Conservación y Congelación

El shawarma de garbanzos y zanahoria crudivegano se conserva mejor si se guarda por separado: la mezcla de garbanzos y zanahoria en un recipiente hermético en la nevera, y la salsa de tahini en otro. Así evitarás que las hojas de lechuga se humedezcan y pierdan su textura crujiente. En la nevera, dura hasta 3 días sin perder calidad, aunque es recomendable consumirlo en las primeras 24 horas para disfrutar de su frescura máxima. Si deseas congelar, solo congela la mezcla de garbanzos y zanahoria (sin las hojas ni la salsa), en un recipiente apto para congelador. Descongélalo en la nevera durante 4 horas antes de usar y mezcla con las especias frescas nuevamente, ya que pueden perder intensidad. No congeles la salsa de tahini, ya que puede separarse y cambiar su textura.

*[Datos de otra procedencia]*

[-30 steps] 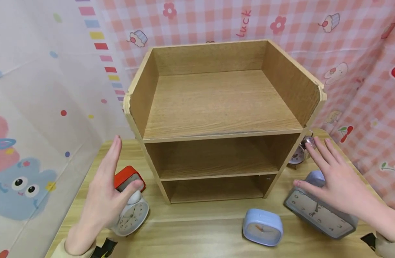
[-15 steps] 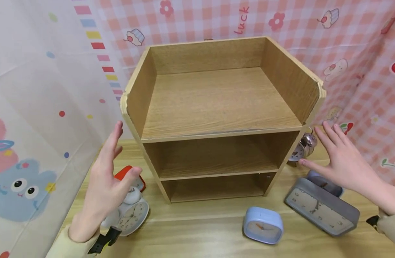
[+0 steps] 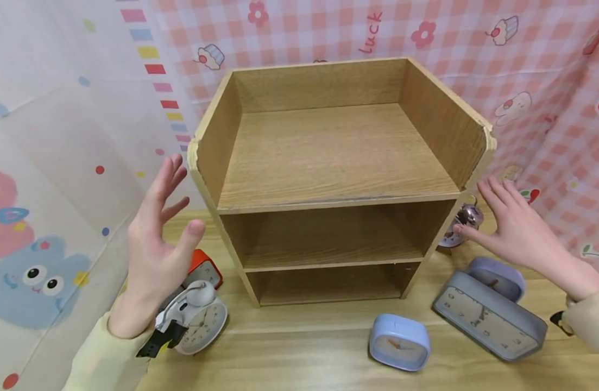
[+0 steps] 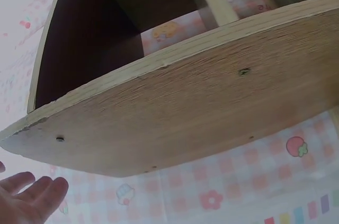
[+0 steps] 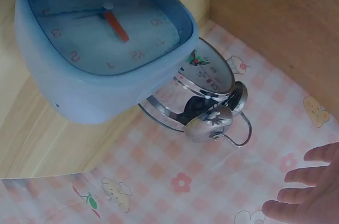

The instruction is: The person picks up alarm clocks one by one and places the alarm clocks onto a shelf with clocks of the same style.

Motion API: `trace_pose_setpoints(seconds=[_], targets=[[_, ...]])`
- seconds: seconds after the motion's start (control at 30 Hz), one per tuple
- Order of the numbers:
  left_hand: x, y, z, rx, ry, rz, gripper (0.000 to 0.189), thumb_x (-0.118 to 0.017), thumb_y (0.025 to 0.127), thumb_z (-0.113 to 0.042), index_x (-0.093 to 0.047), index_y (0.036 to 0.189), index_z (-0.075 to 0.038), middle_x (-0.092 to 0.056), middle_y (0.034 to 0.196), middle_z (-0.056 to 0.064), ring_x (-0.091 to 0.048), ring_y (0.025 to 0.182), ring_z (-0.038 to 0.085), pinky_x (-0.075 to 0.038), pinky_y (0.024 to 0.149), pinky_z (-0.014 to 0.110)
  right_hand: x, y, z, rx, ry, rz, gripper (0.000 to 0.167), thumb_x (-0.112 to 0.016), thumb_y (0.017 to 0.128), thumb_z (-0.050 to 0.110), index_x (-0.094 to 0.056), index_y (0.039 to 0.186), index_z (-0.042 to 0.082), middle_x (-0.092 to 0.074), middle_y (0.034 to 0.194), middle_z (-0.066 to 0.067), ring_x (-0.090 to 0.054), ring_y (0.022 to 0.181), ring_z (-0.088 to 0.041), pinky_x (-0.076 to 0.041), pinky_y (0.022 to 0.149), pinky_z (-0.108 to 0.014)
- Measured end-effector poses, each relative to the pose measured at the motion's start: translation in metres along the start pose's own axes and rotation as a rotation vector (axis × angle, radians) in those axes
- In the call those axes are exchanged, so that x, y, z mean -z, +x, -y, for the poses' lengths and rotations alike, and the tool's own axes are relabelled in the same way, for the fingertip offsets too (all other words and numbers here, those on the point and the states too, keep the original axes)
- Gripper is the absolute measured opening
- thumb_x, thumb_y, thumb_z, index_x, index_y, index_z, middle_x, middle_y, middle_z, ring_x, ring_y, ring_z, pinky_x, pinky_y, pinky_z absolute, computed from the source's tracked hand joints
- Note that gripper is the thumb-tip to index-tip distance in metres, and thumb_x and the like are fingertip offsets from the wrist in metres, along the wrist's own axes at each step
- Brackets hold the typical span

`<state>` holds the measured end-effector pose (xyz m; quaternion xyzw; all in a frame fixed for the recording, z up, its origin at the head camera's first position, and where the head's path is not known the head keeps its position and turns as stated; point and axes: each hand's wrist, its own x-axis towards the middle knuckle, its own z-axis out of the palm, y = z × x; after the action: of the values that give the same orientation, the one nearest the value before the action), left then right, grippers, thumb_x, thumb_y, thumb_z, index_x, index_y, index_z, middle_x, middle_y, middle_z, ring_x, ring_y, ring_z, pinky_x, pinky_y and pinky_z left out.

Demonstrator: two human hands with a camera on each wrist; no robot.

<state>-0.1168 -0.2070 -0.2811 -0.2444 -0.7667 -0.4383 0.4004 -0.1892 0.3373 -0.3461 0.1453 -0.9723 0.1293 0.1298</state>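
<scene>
A small wooden shelf unit [image 3: 335,203] stands between my two hands. To its left my left hand [image 3: 155,244] is raised with its fingers spread, holding nothing, above a white twin-bell alarm clock [image 3: 201,326] and a red clock [image 3: 203,271]. My right hand [image 3: 521,228] hovers beyond the shelf's right side, fingers extended and apart from anything. Below it are a grey rectangular clock [image 3: 490,315] and a lavender-blue clock [image 3: 499,279]. A silver twin-bell alarm clock [image 3: 467,217] stands close to its fingertips. In the left wrist view, fingers [image 4: 45,192] show beside the shelf's side panel [image 4: 137,123].
In front of the shelf, a light-blue clock [image 3: 399,342] sits on the wood-grain table [image 3: 299,347]. Printed cloth curtains, pink checked [image 3: 314,27] at the back and right and white [image 3: 50,136] at the left, hang around the table.
My left hand has risen and spread its fingers, uncovering more of the white alarm clock. My right hand has moved up and right, off the grey clock. The shelf and clocks stay put.
</scene>
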Motion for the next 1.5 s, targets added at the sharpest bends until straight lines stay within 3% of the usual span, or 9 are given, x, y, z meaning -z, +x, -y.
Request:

Preguntas Frecuentes (FAQ)

¿Puedo usar garbanzos enlatados para esta receta?

Sí, los garbanzos enlatados son una excelente opción para ahorrar tiempo. Enjuágalos bien bajo agua fría para eliminar el exceso de sodio y sécalos con papel absorbente antes de desmenuzarlos. Esto mejorará la textura y el sabor final.

¿Cómo puedo hacer esta receta sin gluten?

Esta receta ya es 100% libre de gluten, ya que no lleva cereales ni harinas. Solo asegúrate de que las especias que uses (como el comino o el zaatar) no estén contaminadas con trazas de gluten. Verifica las etiquetas si tienes celiaquía.

¿Puedo añadir otras verduras al relleno?

¡Por supuesto! Prueba con repollo morado rallado, pepino en cubos pequeños o rábanos en juliana para dar más color y textura. Ajusta el marinado añadiendo un poco más de limón si las verduras son muy acuosas.

¿Es necesario remojar los garbanzos si son cocidos?

No es necesario remojar los garbanzos si ya están cocidos (ya sea en casa o enlatados). El remojo solo es obligatorio si partes de garbanzos secos para cocerlos tú mismo.